▸ Work order
Going through the data below, find how many lines include the word "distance", and reply with that number alone.

[Stored dataset items]
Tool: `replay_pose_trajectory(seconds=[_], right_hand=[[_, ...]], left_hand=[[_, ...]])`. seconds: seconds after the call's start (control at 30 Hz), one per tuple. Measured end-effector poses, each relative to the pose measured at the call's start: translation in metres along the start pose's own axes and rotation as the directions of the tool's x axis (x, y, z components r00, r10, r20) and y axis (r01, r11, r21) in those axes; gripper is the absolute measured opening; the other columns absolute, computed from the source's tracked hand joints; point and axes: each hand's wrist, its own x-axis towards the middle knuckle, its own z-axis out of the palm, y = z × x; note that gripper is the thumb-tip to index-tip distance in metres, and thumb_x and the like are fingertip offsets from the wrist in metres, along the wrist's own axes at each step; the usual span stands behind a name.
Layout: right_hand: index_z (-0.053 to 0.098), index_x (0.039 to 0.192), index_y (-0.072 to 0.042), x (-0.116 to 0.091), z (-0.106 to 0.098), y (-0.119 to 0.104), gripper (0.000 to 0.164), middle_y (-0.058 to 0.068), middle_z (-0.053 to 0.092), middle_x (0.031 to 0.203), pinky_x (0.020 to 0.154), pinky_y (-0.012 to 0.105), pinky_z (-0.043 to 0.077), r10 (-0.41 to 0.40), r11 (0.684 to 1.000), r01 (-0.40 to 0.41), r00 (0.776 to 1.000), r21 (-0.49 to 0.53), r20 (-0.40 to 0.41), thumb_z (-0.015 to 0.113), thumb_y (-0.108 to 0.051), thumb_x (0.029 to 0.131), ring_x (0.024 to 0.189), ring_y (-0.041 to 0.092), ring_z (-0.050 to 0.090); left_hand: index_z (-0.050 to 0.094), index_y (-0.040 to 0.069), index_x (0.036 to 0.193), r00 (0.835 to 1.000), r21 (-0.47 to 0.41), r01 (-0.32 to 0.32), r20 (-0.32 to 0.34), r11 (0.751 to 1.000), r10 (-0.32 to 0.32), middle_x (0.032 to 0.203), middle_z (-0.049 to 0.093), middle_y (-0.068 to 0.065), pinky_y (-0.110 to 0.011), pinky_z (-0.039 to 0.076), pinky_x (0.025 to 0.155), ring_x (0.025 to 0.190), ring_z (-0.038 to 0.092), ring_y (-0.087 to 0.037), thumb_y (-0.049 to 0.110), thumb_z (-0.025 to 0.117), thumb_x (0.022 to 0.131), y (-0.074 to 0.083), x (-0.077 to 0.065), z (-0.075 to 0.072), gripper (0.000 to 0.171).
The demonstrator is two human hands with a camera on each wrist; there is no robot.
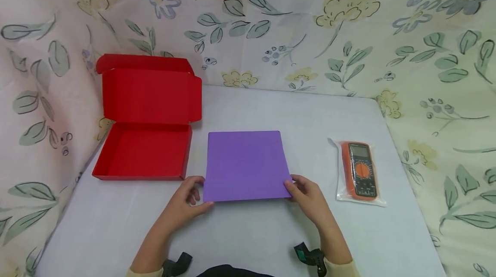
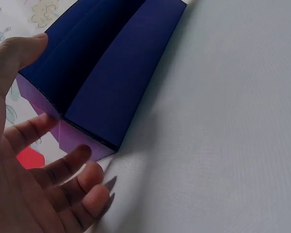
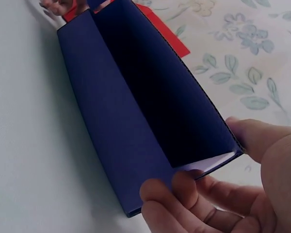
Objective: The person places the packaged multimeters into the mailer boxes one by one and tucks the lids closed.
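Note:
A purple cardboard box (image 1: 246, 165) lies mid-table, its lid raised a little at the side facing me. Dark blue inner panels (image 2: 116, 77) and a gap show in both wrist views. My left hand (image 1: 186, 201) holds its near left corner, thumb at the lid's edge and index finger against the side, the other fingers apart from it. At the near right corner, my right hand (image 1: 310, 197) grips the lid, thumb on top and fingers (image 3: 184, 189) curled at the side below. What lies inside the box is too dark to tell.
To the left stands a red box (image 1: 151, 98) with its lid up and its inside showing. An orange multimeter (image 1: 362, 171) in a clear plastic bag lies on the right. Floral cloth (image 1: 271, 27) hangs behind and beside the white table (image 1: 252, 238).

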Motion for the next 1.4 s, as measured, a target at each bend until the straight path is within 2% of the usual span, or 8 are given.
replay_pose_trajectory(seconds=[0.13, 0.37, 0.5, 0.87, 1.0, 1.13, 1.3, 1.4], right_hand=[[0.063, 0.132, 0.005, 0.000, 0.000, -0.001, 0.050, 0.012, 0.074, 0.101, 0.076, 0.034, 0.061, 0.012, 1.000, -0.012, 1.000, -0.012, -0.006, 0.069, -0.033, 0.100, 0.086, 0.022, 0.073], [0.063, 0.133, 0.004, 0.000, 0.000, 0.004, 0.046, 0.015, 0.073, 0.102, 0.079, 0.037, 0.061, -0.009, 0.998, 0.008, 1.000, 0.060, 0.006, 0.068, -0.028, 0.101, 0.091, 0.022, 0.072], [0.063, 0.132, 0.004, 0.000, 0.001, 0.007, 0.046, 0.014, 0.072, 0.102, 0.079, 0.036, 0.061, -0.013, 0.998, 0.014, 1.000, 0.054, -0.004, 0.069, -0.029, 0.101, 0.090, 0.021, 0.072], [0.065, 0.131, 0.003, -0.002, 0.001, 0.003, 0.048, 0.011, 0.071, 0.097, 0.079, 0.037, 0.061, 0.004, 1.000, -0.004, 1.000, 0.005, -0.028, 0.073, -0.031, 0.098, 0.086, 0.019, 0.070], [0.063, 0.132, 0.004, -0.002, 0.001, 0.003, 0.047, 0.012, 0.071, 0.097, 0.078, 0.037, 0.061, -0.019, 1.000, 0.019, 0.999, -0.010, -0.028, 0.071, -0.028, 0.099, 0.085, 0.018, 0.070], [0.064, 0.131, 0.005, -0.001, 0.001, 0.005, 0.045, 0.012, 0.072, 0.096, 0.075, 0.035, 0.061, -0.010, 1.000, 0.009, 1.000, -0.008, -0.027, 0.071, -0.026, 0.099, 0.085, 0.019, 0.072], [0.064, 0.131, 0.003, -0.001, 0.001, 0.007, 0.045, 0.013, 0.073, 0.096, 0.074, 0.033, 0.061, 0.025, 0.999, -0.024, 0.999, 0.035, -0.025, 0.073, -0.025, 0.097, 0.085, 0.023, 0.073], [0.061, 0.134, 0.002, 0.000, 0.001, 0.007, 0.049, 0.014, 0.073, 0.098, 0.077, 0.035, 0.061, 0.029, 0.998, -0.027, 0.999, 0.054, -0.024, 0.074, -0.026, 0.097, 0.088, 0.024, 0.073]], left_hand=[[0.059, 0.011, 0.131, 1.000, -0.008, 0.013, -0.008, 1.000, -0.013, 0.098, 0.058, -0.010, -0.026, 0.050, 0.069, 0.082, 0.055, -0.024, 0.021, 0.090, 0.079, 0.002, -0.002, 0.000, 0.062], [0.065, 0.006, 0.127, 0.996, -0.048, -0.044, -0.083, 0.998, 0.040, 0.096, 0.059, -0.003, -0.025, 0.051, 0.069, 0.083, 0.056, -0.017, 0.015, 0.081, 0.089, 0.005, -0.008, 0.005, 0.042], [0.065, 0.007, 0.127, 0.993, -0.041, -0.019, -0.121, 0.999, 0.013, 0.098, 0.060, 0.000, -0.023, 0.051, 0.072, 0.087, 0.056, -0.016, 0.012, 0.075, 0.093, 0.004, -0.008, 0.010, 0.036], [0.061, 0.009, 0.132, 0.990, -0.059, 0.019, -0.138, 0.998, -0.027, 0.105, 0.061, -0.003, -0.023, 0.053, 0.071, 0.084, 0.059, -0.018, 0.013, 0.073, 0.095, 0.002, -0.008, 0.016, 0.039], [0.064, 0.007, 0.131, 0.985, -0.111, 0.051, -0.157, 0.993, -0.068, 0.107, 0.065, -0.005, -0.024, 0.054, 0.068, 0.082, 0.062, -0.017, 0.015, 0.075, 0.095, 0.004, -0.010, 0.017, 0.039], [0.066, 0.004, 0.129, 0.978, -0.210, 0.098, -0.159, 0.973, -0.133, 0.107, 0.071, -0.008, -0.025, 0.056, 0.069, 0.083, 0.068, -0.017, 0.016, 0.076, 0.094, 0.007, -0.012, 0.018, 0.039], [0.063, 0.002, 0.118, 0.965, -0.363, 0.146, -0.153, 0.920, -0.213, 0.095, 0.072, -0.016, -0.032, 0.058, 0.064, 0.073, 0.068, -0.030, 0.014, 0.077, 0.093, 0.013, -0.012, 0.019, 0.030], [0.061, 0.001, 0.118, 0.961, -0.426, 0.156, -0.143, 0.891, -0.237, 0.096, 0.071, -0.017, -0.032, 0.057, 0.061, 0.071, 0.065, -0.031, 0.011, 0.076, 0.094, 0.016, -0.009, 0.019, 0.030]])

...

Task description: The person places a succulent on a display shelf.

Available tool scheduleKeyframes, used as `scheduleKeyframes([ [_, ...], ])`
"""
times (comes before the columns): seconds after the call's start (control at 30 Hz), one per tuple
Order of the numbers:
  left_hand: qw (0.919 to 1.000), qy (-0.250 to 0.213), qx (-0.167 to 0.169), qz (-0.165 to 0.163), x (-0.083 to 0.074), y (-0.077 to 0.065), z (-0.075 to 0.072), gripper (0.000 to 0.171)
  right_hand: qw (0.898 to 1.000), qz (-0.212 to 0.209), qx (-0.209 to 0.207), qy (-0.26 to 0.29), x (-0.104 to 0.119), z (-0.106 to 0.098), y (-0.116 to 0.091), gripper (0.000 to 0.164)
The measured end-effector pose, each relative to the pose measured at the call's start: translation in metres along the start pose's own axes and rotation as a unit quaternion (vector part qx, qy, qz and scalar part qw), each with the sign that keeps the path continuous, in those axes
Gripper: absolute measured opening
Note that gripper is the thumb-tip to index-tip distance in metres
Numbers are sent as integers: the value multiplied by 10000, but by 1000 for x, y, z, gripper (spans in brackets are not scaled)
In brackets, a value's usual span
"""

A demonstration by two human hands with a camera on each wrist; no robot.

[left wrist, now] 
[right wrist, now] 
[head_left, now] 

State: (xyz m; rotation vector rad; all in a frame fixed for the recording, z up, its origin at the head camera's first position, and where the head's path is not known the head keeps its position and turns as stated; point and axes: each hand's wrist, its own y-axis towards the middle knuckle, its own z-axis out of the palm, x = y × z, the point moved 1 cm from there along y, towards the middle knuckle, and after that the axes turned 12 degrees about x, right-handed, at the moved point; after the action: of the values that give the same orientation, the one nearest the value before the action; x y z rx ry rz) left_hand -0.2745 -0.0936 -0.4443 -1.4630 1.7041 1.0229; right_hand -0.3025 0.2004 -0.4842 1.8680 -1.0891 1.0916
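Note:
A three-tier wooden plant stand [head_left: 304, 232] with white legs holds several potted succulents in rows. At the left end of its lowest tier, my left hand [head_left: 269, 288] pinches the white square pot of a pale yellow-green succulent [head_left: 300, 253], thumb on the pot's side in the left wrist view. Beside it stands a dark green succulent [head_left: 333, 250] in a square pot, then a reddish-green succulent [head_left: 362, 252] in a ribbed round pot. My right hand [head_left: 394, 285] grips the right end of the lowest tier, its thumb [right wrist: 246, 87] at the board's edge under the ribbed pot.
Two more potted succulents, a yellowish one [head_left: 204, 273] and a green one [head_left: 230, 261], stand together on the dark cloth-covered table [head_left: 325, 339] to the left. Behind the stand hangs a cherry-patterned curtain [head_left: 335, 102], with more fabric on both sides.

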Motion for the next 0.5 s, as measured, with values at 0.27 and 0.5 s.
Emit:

▸ The answer
2